SECURITIES AND EXCHANGE COMMISSION

WASHINGTON, D.C. 20549

 

 

FORM 8-K

 

 

CURRENT REPORT

Pursuant to Section 13 or 15(d)

of the Securities Exchange Act of 1934

Date of Report (Date of earliest event reported): September 8, 2014

 

 

Vistaprint N.V.

(Exact Name of Registrant as Specified in Charter)

 

 

 

The Netherlands   000-51539   98-0417483

(State or Other Jurisdiction

of Incorporation)

 

(Commission

File Number)

 

(IRS Employer

Identification No.)

 

Hudsonweg 8

Venlo

The Netherlands

  5928 LW
(Address of Principal Executive Offices)   (Zip Code)

Registrant’s telephone number, including area code: 31 77 850 7700

Not applicable

(Former Name or Former Address, if Changed Since Last Report)

 

 

Check the appropriate box below if the Form 8-K filing is intended to simultaneously satisfy the filing obligation of the registrant under any of the following provisions (see General Instruction A.2. below):

 

¨ Written communications pursuant to Rule 425 under the Securities Act (17 CFR 230.425)

 

¨ Soliciting material pursuant to Rule 14a-12 under the Exchange Act (17 CFR 240.14a-12)

 

¨ Pre-commencement communications pursuant to Rule 14d-2(b) under the Exchange Act (17 CFR 240.14d-2(b))

 

¨ Pre-commencement communications pursuant to Rule 13e-4(c) under the Exchange Act (17 CFR 240.13e-4(c))

 

 

 


Item 8.01. Other Events

Additional Borrowings

As of June 30, 2014, Vistaprint N.V. (the “Company”) had loans outstanding under its senior secured revolving credit facility of $273.0 million and under its uncommitted, unsecured line of credit with Santander Bank, N.A. (the “Unsecured Line of Credit”) of $21.2 million. Since June 30, 2014, on a net basis, the Company has borrowed an additional $25.0 million in principal amount under its revolving credit facility and $18.8 million in principal amount under its Unsecured Line of Credit. The Company used the proceeds of these additional borrowings for an acquisition, a minority investment and general corporate purposes.

Change of company name

The Company’s Management Board and Supervisory Board have proposed an amendment to the Company’s articles of association to change the company name from Vistaprint N.V. to Cimpress N.V., with the shareholder vote for such amendment scheduled to occur at the Company’s annual general meeting of shareholders in November 2014. Although Vistaprint currently remains the Company’s largest and most important brand for micro business marketing products and services, in recent years the Company has acquired several other brands that serve the needs of various markets, and there has been increasing divergence between Vistaprint the brand and customer value proposition and Vistaprint the corporation.
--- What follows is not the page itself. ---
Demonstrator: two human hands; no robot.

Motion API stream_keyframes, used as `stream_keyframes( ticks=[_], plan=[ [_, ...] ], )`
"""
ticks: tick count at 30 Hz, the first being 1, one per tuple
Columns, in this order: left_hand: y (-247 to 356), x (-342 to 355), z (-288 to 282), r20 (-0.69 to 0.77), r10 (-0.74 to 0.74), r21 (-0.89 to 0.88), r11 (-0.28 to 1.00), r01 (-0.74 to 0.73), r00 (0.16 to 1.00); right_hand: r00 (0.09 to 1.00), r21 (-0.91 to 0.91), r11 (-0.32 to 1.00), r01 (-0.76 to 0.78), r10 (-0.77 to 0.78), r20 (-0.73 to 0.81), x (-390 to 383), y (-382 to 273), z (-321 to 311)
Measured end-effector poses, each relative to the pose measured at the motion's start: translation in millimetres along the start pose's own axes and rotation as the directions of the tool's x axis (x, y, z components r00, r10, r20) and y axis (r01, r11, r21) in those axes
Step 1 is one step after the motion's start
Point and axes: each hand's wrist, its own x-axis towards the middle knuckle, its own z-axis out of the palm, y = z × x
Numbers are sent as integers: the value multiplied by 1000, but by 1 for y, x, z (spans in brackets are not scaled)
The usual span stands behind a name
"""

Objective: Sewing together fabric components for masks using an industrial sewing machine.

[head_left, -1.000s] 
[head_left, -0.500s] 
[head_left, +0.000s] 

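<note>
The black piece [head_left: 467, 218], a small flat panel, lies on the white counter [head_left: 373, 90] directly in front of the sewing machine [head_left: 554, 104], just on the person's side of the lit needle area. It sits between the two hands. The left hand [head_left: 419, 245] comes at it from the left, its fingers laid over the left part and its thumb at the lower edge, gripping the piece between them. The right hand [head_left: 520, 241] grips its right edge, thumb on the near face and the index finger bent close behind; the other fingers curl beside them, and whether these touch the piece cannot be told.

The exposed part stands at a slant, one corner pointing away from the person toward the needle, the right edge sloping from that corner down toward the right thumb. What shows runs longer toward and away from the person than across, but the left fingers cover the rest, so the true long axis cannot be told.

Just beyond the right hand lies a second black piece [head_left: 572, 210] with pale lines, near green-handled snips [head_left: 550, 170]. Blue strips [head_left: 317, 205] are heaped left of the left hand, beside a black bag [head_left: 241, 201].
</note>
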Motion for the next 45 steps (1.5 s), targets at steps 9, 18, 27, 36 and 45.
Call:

The Company believes that its capabilities in mass customization constitute a key competitive advantage, relevant across its multiple brands. The Company is seeking to change its corporate name to Cimpress N.V. to reflect and help articulate its strategy and ambition to build the world’s leading mass customization platform that it markets via multiple, differentiated brands, including its current and future acquired brands and the Vistaprint brand.

If the Company’s shareholders approve the proposed amendment, the amendment to its articles of association will be effected shortly after the annual meeting. If the Company’s shareholders approve the proposed amendment, the Company will also change its NASDAQ stock ticker symbol to CMPR, and the Company’s corporate website, including its investor relations site, will move to www.cimpress.com. The Company will continue to use its existing URLs for its customer facing brands, including the Vistaprint brand.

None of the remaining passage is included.